*** DATA TO USE ***

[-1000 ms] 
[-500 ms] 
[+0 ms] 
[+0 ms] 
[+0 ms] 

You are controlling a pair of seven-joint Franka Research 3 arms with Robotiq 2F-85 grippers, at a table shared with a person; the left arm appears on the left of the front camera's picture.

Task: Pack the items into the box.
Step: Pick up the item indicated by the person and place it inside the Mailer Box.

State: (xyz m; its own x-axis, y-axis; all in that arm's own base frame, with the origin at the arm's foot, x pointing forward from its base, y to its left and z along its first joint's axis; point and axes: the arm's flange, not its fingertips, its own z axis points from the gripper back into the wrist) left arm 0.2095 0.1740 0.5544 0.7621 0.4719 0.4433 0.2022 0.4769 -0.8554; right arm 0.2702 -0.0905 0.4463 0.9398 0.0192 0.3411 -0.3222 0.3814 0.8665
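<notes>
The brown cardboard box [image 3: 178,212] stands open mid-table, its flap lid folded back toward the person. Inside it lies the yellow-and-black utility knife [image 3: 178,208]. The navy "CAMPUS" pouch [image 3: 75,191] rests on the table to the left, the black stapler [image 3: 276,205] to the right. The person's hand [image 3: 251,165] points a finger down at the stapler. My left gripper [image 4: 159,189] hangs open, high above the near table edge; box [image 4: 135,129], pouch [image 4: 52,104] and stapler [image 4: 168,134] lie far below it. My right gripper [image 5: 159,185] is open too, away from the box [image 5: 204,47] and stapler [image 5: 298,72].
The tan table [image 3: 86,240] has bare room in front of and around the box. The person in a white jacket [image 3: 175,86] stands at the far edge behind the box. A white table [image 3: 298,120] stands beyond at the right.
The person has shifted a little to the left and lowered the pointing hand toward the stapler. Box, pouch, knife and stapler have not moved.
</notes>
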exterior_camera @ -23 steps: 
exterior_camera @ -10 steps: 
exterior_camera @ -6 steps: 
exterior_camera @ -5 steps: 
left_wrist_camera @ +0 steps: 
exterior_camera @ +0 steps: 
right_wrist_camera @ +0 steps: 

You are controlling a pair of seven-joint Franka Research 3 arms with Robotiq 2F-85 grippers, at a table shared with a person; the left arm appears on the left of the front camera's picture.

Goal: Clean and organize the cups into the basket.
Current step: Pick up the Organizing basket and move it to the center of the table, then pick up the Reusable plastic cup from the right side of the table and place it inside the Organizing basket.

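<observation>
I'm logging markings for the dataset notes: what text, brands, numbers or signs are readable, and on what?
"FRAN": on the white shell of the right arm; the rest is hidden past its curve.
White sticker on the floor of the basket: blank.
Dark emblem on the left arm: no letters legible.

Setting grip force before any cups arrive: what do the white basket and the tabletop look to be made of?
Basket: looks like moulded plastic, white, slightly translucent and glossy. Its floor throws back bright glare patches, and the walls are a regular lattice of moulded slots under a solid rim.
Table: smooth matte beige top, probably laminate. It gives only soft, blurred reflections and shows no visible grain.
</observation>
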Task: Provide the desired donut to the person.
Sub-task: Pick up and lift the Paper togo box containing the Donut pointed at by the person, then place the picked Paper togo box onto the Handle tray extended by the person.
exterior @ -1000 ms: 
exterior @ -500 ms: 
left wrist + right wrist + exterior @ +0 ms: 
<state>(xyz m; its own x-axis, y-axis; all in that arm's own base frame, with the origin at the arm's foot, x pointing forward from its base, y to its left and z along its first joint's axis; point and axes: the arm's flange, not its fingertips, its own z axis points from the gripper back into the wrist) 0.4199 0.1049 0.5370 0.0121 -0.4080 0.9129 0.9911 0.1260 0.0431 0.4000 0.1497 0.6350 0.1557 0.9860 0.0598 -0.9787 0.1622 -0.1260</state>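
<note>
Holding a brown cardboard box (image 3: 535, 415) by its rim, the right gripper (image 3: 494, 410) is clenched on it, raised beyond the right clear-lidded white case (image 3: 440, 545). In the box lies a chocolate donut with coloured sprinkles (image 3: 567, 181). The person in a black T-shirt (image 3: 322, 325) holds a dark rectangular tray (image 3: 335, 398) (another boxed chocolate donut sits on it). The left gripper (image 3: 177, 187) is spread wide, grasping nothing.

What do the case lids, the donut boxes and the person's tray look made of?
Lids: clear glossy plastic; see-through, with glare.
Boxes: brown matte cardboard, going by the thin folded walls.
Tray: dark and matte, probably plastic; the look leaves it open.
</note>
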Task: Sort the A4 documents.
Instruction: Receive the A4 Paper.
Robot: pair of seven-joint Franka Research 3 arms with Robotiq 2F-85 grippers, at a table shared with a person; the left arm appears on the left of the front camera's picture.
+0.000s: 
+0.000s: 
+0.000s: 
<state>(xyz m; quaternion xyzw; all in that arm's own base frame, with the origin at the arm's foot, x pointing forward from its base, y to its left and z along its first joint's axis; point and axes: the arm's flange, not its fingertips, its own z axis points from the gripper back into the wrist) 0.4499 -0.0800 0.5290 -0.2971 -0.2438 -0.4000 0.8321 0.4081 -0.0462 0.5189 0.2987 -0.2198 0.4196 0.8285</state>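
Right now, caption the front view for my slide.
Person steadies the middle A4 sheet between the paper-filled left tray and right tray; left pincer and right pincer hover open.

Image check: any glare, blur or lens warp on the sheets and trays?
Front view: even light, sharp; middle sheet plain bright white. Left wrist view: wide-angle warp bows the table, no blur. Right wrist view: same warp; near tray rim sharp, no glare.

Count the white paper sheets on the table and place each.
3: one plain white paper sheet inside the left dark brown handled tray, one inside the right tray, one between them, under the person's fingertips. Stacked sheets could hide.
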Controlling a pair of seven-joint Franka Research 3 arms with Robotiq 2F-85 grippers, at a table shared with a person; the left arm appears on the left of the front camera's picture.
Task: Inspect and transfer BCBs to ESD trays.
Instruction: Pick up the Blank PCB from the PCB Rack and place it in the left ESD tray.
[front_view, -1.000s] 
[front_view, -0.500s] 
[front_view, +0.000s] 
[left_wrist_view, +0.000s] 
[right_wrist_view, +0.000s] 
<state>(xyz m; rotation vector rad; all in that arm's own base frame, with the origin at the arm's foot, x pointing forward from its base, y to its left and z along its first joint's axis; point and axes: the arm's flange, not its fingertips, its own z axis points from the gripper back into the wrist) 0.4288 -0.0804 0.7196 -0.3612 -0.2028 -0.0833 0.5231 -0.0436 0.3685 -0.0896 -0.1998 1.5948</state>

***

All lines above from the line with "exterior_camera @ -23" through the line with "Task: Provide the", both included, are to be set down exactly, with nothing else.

**SOLUTION FOR THIS PROBLEM**
exterior_camera @ -23 steps: 
exterior_camera @ -10 steps: 
exterior_camera @ -6 steps: 
exterior_camera @ -5 steps: 
left_wrist_camera @ +0 steps: 
exterior_camera @ +0 steps: 
right_wrist_camera @ +0 steps: 

You are controlling a pair of seven-joint Franka Research 3 arms with Robotiq 2F-85 grippers, at a table shared with a person; the left arm appears on the left of the front camera's picture.

Goal: Clean and organize the cups into the basket.
Current step: Pick up the Organizing basket and move it to the center of the table, then pick up the Reusable plastic cup from the right side of the table and place it inside the Organizing basket.

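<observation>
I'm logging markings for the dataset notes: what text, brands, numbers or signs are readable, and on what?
"FRAN": on the white shell of the right arm; the rest is hidden past its curve.
White sticker on the floor of the basket: blank.
Dark emblem on the left arm: no letters legible.

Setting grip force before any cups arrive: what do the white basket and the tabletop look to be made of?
Basket: looks like moulded plastic, white, slightly translucent and glossy. Its floor throws back bright glare patches, and the walls are a regular lattice of moulded slots under a solid rim.
Table: smooth matte beige top, probably laminate. It gives only soft, blurred reflections and shows no visible grain.
</observation>
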Task: Provide the desired donut to the person.

No further answer will be given.